- Exercise prompt -
Every line from the one containing "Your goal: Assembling" through the end of the listing below must be given again exactly, and nothing else; exclude pictures.

- Provided records -

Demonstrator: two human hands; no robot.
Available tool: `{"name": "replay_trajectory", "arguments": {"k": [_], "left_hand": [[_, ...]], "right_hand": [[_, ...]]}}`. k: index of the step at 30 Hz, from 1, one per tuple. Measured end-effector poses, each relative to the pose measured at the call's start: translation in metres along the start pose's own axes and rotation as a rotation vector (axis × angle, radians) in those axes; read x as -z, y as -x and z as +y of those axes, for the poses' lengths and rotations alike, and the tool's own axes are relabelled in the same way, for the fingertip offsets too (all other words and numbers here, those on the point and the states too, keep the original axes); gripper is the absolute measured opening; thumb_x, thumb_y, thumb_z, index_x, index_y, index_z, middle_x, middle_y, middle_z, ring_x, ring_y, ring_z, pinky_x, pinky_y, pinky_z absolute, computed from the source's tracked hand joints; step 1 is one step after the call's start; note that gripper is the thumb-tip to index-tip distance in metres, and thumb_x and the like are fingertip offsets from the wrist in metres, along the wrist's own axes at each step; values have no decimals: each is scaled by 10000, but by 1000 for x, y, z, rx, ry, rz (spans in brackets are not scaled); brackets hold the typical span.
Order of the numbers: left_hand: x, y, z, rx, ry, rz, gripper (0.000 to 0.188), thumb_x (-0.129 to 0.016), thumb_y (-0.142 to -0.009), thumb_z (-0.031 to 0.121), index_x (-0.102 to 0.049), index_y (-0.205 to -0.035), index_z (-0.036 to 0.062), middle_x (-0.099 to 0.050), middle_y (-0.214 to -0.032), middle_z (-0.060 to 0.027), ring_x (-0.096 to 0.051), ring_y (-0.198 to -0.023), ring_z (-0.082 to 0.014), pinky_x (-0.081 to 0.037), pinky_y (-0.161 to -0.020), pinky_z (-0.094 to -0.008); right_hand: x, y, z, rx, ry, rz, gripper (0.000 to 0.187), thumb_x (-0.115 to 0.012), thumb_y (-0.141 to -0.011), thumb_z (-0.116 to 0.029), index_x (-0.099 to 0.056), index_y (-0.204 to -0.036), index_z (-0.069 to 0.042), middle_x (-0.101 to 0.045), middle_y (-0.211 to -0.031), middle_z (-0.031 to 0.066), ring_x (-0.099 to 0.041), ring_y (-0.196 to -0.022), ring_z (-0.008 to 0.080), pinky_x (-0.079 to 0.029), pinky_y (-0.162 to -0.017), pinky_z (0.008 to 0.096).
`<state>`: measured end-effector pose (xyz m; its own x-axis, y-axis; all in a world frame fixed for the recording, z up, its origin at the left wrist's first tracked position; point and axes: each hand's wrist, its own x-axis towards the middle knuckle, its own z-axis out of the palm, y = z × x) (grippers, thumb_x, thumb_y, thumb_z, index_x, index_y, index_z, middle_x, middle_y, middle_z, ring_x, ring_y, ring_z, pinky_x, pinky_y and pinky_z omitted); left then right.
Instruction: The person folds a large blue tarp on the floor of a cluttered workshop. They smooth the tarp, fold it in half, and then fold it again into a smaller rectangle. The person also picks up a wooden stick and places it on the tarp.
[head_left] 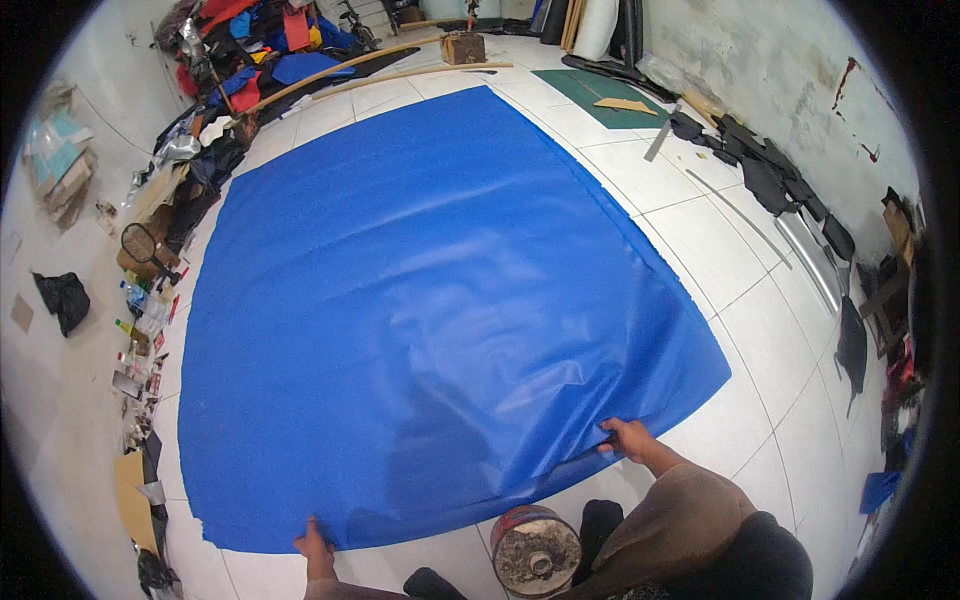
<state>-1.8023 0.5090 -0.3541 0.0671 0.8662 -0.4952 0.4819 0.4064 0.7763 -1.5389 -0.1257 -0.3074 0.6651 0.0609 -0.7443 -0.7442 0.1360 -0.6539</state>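
A large blue tarpaulin (300,330) lies spread over the white tiled floor, filling the middle of the head view. Its surface is slightly glossy, with wrinkles toward the near right. My left hand (315,548) pinches its near edge at the lower left, the thumb on top and the other fingers mostly hidden. Further right, my right hand (630,441) grips the same near edge, where the sheet lifts and folds a little. Between my arms, close to my feet, stands a round, worn metal object (537,556) with a knob on top; its kind I cannot tell.
Beyond the sheet lie long wooden strips (350,75) and a wooden block (463,48). A green cutting mat (600,97) and a metal ruler (657,140) sit at the far right. Black scraps (765,180) line the right wall; bottles (145,300) and clutter line the left.
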Motion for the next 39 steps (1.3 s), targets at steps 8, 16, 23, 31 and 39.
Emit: {"name": "replay_trajectory", "arguments": {"k": [8,16,23,31,39], "left_hand": [[16,-37,-4,50,30,-83,548,-702,-793,353,-426,-1144,35,-580,-1063,-125,-574,-889,-278,-436,-538,-416],[10,-5,18,58,-8,-124,292,-656,-840,368,-609,-816,81,-598,-787,-59,-559,-655,-201,-429,-493,-357],[15,-21,8,-44,36,-242,335,-617,-878,355,-625,-937,25,-623,-862,-84,-586,-744,-218,-488,-632,-391],[39,-64,-22,-38,-73,-415,536,-516,-924,464,-567,-1105,-39,-610,-1092,-132,-589,-898,-259,-492,-773,-403],[24,-55,-4,-11,-282,-118,559,-654,-842,439,-551,-1099,-46,-628,-1075,-140,-612,-853,-277,-516,-661,-415]], "right_hand": [[18,20,10,180,-269,87,401,-538,-896,-270,-506,-1140,47,-594,-1042,189,-636,-871,288,-571,-614,350],[61,-17,0,349,-81,553,445,-616,-877,-292,-476,-1163,19,-590,-1017,143,-624,-732,242,-537,-485,325],[64,-11,-22,368,137,656,508,-637,-854,-280,-463,-1140,102,-605,-965,207,-647,-697,285,-563,-476,348],[69,-27,-33,429,199,728,637,-634,-843,-412,-434,-1169,97,-575,-1065,284,-643,-876,362,-558,-626,414],[158,-45,-52,276,230,1003,550,-630,-839,-372,-505,-1132,77,-580,-1095,286,-582,-1034,387,-469,-871,424]]}}
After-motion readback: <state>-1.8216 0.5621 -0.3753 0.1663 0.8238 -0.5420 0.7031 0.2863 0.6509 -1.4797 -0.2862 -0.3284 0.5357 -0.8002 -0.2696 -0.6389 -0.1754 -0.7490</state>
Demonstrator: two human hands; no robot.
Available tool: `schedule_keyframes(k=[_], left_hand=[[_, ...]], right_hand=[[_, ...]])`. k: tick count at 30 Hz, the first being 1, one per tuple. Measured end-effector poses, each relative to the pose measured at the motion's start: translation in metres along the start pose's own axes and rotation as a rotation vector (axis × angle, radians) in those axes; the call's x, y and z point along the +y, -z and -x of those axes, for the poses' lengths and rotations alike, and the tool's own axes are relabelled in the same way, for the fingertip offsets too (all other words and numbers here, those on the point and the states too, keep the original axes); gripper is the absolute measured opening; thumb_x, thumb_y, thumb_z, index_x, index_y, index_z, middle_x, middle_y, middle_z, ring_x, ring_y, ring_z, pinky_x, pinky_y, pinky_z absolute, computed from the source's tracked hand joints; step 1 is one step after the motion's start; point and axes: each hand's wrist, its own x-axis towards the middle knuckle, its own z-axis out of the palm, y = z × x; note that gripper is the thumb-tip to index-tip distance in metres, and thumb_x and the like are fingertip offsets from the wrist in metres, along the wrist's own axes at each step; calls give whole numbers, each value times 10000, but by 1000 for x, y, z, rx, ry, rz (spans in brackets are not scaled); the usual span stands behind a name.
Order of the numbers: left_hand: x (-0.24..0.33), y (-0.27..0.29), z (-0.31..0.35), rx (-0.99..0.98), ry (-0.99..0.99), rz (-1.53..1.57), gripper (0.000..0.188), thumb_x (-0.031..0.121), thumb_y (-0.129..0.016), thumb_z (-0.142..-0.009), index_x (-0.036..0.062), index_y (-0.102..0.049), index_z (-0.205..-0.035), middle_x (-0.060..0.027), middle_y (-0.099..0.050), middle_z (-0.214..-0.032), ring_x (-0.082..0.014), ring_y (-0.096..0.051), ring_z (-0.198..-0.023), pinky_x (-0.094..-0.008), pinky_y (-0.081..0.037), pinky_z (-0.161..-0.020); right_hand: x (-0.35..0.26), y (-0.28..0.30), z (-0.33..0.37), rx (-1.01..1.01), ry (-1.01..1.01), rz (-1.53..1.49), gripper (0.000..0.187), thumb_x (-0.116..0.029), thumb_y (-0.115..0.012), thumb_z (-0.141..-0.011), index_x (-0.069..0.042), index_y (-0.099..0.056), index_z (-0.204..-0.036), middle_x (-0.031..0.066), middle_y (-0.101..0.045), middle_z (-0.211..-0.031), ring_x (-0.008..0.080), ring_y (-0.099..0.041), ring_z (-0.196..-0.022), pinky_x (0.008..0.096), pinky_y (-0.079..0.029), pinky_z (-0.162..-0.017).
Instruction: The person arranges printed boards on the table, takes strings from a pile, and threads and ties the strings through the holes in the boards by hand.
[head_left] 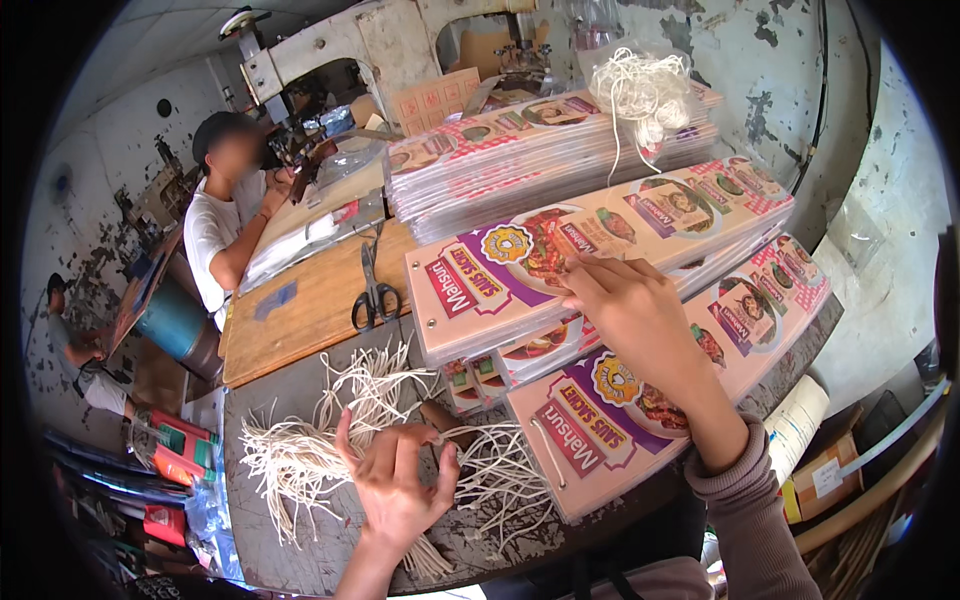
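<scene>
My right hand (pixel 625 300) rests its fingertips on the top printed sheet (pixel 690 210) of a plastic-covered stack and grips nothing that I can see. My left hand (pixel 395 480) is raised over the dark worktop, one finger stretched up and the thumb apart from the others. Beneath and beside it lie loose bundles of white cord (pixel 300 450), with more cord pieces (pixel 500 470) to the right. A brown handle-like piece (pixel 445 422) lies just beyond its fingers. Nearest me, another printed sheet (pixel 640 400) has a white cord loop (pixel 545 455) along its left end.
Black scissors (pixel 372 285) lie on a wooden board (pixel 300 320). A taller stack of printed sheets (pixel 480 180) stands behind, a bag of white cord (pixel 645 95) on top. A person in a white shirt (pixel 225 220) works at the far left; a second person (pixel 75 330) is farther off.
</scene>
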Motion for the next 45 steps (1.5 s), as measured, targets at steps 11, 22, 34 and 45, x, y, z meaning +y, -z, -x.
schedule_keyframes(k=[11, 22, 34, 45], left_hand=[[2, 3, -2, 24, 10, 14, 110, 140, -627, -753, 64, -551, -780, -30, -608, -737, -173, -589, -610, -548, -190, -1040], [0, -4, 3, 24, -6, 28, 109, 146, -649, -740, 74, -574, -774, -40, -613, -721, -172, -591, -614, -551, -201, -1039], [-9, -2, -1, -213, -245, 51, 86, 127, -654, -733, 103, -580, -696, -12, -584, -579, -126, -583, -542, -420, -353, -970], [-30, 6, -7, -246, -19, -211, 74, 93, -635, -755, 104, -578, -801, -46, -594, -692, -180, -599, -651, -495, -239, -1035]], right_hand=[[5, 1, -10, 212, 52, 83, 196, -93, -599, -678, -46, -572, -867, 65, -622, -850, 189, -605, -818, 330, -451, -734], [-4, 42, 20, -109, -100, -51, 451, -33, -622, -647, -57, -558, -1094, 133, -492, -1160, 298, -499, -1060, 434, -384, -897], [-17, 77, 63, -369, -332, -224, 594, -42, -671, -652, -163, -544, -1220, 123, -458, -1308, 382, -348, -1268, 572, -233, -1042], [-6, 85, 107, -598, -418, -318, 803, 110, -576, -538, -128, -460, -1296, 161, -371, -1378, 427, -276, -1298, 551, -208, -1065]])
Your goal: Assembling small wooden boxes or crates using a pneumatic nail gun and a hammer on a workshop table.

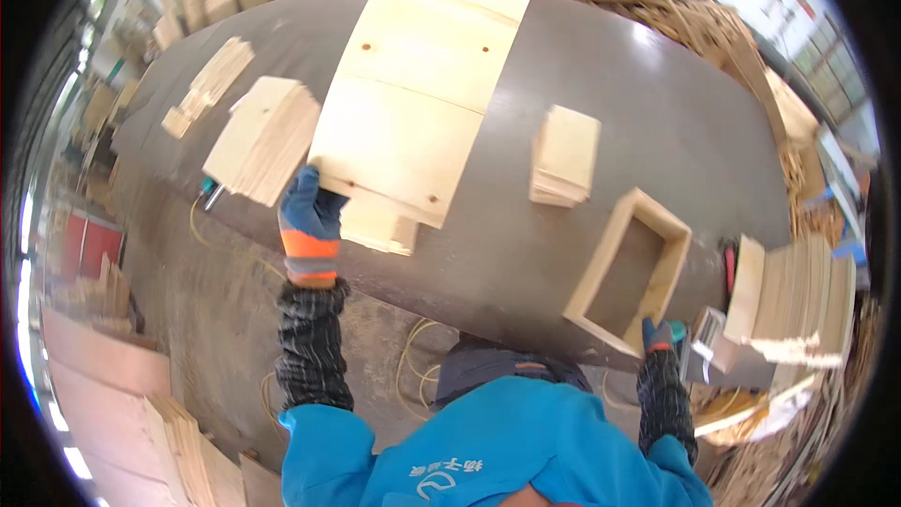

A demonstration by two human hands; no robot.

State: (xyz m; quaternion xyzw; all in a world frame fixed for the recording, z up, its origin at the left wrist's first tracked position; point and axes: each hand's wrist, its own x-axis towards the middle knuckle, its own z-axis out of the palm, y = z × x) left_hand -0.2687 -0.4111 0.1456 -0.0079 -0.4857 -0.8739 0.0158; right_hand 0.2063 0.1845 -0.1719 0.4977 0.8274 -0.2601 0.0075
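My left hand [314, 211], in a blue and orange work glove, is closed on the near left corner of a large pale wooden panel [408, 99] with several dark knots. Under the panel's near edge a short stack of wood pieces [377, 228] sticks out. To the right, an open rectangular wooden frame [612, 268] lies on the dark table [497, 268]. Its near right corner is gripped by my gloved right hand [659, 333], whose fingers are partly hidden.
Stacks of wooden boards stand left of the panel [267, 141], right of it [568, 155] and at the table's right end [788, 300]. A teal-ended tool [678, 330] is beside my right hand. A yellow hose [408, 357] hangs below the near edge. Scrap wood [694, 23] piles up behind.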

- Output of the exercise -
Your goal: Assembling small wooden boxes or crates using a pneumatic nail gun and a hammer on a workshop table.


A demonstration by two human hands; no robot.

State: (xyz m; quaternion xyzw; all in a world frame fixed for the recording, z up, its origin at the left wrist's first tracked position; point and axes: each hand's wrist, its own x-axis towards the middle knuckle, its own z-axis out of the palm, y = z × x) left_hand -0.2687 -0.4111 0.1456 -0.0079 -0.4857 -0.8739 0.0158; right_hand 0.2063 0.1845 -0.1719 0.4977 0.8274 -0.2601 0.0075
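My left hand [314, 211], in a blue and orange work glove, is closed on the near left corner of a large pale wooden panel [408, 99] with several dark knots. Under the panel's near edge a short stack of wood pieces [377, 228] sticks out. To the right, an open rectangular wooden frame [612, 268] lies on the dark table [497, 268]. Its near right corner is gripped by my gloved right hand [659, 333], whose fingers are partly hidden.
Stacks of wooden boards stand left of the panel [267, 141], right of it [568, 155] and at the table's right end [788, 300]. A teal-ended tool [678, 330] is beside my right hand. A yellow hose [408, 357] hangs below the near edge. Scrap wood [694, 23] piles up behind.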

The exercise has now been completed.